Problem requirements
Below are the entries. Print only the lines starting at the one with "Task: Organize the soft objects" and ending at the one with "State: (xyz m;", exactly, with no pictures.

Provided material

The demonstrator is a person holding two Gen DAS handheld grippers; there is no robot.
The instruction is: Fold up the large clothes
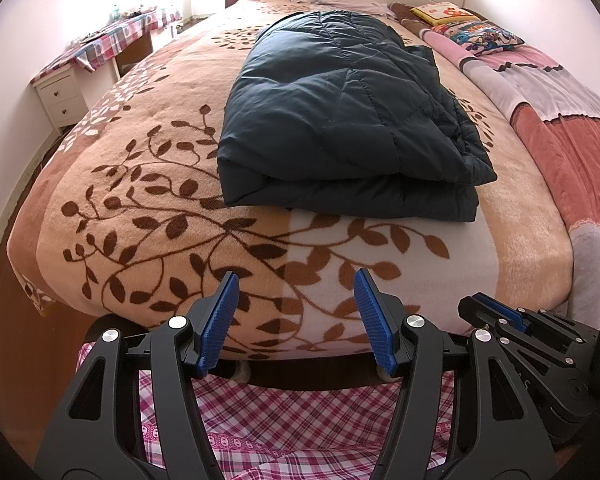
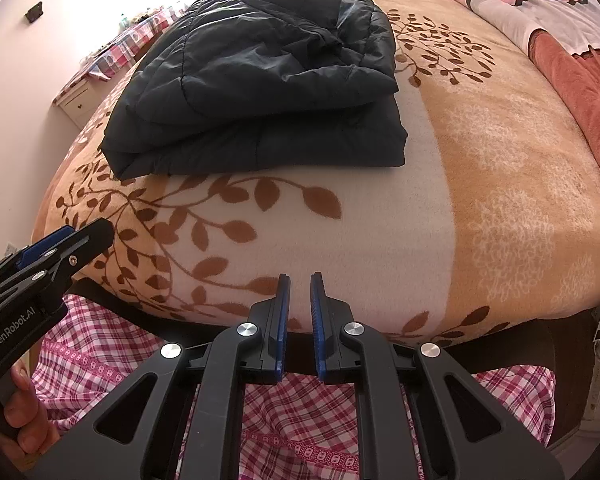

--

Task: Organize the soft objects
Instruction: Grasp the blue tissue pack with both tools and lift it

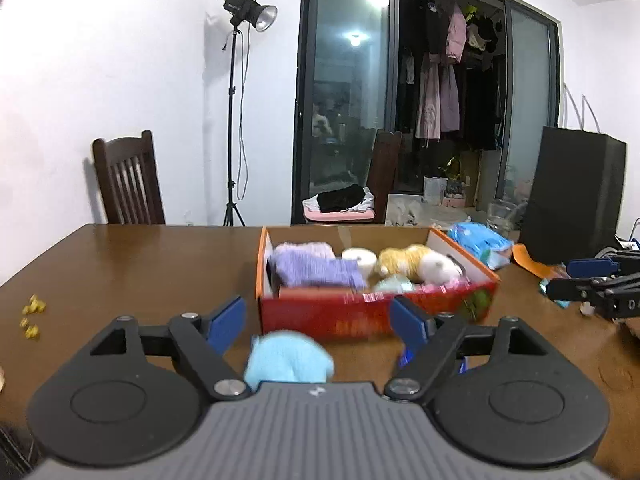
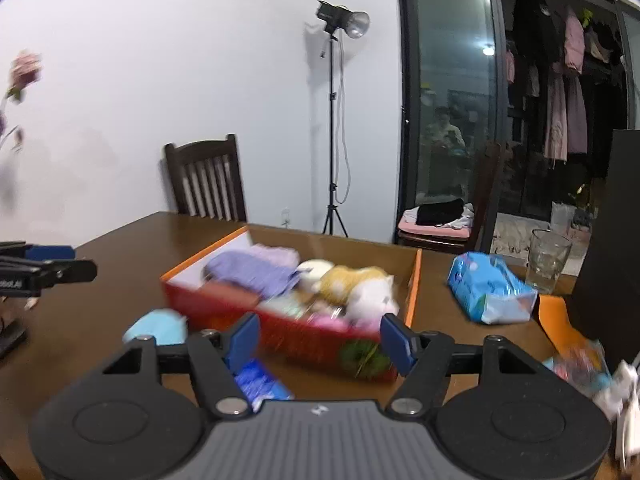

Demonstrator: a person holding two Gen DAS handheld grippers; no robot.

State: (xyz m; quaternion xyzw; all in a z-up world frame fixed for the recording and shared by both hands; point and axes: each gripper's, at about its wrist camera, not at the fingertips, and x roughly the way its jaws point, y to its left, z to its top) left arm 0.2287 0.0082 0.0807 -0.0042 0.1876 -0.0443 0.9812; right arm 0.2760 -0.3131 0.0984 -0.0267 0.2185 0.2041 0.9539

Response area
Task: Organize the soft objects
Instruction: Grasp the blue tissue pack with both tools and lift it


Demonstrator: a person holding two Gen DAS handheld grippers; no robot.

State: (xyz m; quaternion xyzw; all in a z-up world frame fixed for the recording and shared by both hands; point and axes: each gripper's, at about its wrist camera, not at the fingertips, and x roughly the way its jaws point, y to its left, z to its top) left arm 0.2287 0.0082 0.0807 -0.0042 0.1876 -0.0443 0.9812; right arm 0.2760 -0.3131 0.0984 -0.0267 0.2185 0.2041 0.9539

That's the full output for the exercise.